Literarischer Club
21. November 1997
Literarisches Colloquium Berlin
Gesprächsteilnehmer: Martin Lüdke, Beate Pinkerneil, Mathias Schreiber und Stefan Speicher
Weiterführende Information
Zu Günter Kunerts Buch "Erwachsenenspiele. Erinnerungen" stellen die Diskutanten fest, dass das Verhältnis des Autors zur Welt ein in jeder Hinsicht bemerkenswert distanziertes ist. Einer der Kritiker spricht in dem Zusammenhang sogar von einer bürokratischen Sprache. So kommt Günter Kunerts Autobiographie nicht gut weg. Erinnerungen seien nicht sein Projekt, meint Speicher einmal. Auch moniert man eine "gigantomanische" Eitelkeit, die durch den Text dringen würde.

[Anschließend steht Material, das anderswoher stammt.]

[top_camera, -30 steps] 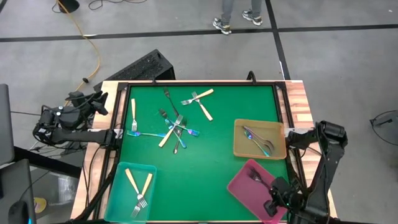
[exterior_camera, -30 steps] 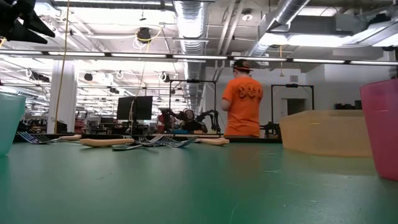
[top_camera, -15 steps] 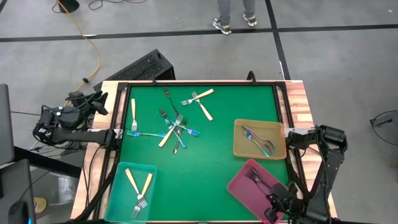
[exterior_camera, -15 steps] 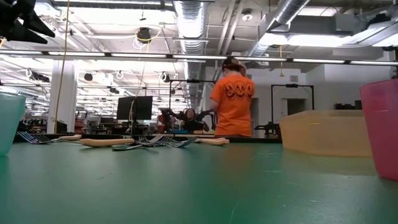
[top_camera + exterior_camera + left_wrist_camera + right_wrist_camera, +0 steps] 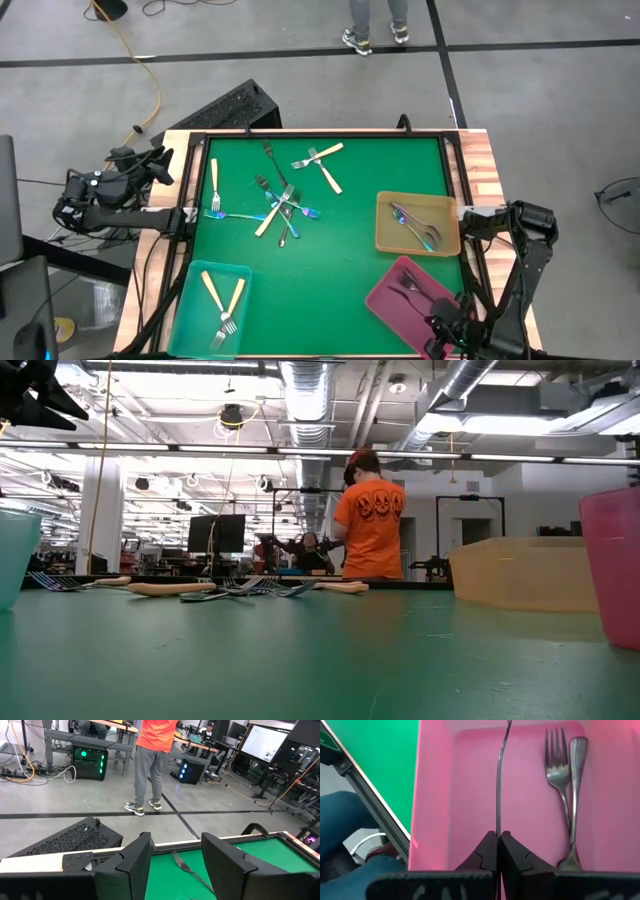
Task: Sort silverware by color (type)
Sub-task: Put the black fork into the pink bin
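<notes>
Right wrist view showed you the right gripper (image 5: 497, 851) pinching a dark fork (image 5: 501, 775) over the pink tray (image 5: 437, 795); the left gripper (image 5: 175, 865) stood spread off the green mat (image 5: 350, 260).

Green table mat (image 5: 340, 260) is framed by a wood-edged table (image 5: 478, 150). Teal tray (image 5: 190, 300) is set at one near corner, pink tray (image 5: 385, 300) at the other, tan tray (image 5: 385, 235) just beyond it. Person in orange shirt (image 5: 370, 525) is seen standing behind the table. Black perforated case (image 5: 235, 105) and yellow cable (image 5: 150, 85) are seen on the floor.
</notes>
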`<control>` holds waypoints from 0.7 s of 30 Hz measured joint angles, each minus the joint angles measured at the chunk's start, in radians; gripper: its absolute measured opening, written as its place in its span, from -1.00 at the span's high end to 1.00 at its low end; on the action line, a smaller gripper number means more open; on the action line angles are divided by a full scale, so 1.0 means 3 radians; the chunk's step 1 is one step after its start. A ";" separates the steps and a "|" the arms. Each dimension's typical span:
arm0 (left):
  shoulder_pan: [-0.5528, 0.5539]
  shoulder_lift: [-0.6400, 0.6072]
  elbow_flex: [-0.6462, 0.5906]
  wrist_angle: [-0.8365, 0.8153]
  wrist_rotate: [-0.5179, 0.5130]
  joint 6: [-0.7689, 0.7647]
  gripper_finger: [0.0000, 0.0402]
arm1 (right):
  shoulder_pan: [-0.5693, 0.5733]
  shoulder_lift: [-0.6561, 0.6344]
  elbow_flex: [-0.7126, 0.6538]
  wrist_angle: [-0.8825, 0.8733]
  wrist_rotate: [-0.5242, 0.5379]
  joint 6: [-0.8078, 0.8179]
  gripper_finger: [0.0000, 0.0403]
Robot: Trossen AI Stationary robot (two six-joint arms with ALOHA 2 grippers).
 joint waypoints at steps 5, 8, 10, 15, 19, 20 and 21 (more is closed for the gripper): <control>0.0001 0.0000 -0.0001 0.0000 0.0000 0.0000 0.21 | -0.0011 -0.0001 -0.0103 0.0154 0.0000 -0.0052 0.87; 0.0001 0.0000 0.0000 0.0000 0.0000 0.0000 0.21 | -0.0011 0.0000 -0.0186 0.0276 -0.0082 -0.0048 0.87; 0.0001 0.0000 -0.0001 0.0000 -0.0001 0.0000 0.21 | -0.0011 0.0000 -0.0191 0.0277 -0.0092 -0.0041 0.87; -0.0001 0.0000 0.0000 0.0000 -0.0001 0.0000 0.21 | -0.0005 -0.0001 -0.0191 0.0259 -0.0091 -0.0037 0.87; 0.0001 0.0000 -0.0001 0.0000 -0.0001 0.0000 0.21 | -0.0005 -0.0001 -0.0191 0.0244 -0.0074 -0.0059 0.87; 0.0001 0.0000 -0.0001 0.0000 -0.0001 0.0000 0.21 | -0.0005 -0.0001 -0.0191 0.0228 -0.0074 -0.0057 0.87; 0.0001 0.0000 -0.0001 0.0000 -0.0001 0.0000 0.21 | -0.0005 -0.0001 -0.0199 0.0235 -0.0075 -0.0059 0.87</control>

Christoph Heins Roman "Von allem Anfang an" hält die Runde wegen seiner realistischen Darstellung der 50er Jahre in der DDR dagegen für gelungen. Pinkerneil spricht sogar in Bezug auf Heins stilistische Fähigkeiten von "fontanischen Qualitäten". Auch Zoe Jennys Erstling "Blütenstaubzimmer" wird größtenteils mit Lob versehen, wenngleich die vielen "Bilder und Metaphern" im Text die Rezensenten 'genervt' haben. Aber solche Mängel wertet man als Ergebnis einer jungen und unerfahrenen Autorin. Die Geschichte Zoë Jennys zeige die gescheiterten Erziehungsversuche der 68er-Generation. Martin Lüdke befürchtet jedoch, dass die talentierte Autorin "zu schnell verbrennen" würde - und schon mit ihren Nachfolgebüchern den Erstlingserfolg nicht würde toppen können. Bei der Ehebruchsgeschichte von Birgit Vanderbeke "Alberta empfängt ihren Liebhaber" kommt es zum Dissens: Pinkerneil verteidigt den Roman, Schreiber findet diesen dagegen trivial.
Programmtext
Vier Neuerscheinungen im Urteil der Literaturkritik: Christoph Hein, „Von allem Anfang an“ (Aufbau); Günter Kunert, „Erwachsenenspiele. Erinnerungen“ (C. Hanser Verlag); Birgit Vandrbeke, „Alberta empfängt einen Liebhaber“ (Alexander Fest Verlag); Zoë Jenny, „Das Blütenstaubzimmer“ (Frankfurter Verlagsanstalt). Die Diskussionsteilnehmer: Mathias Schreiber (Der Spiegel, Hamburg), Gustav Seibt (Berliner Zeitung), Martin Lüdke (SWF, Mainz) und die Gesprächsleiterin Beate Pinkerneil (ZDF, Mainz).
Anmerkung: Statt Gustav Seibt nahm Stefan Speicher von der Berliner Zeitung an dieser Ausgabe des Literarischen Clubs teil.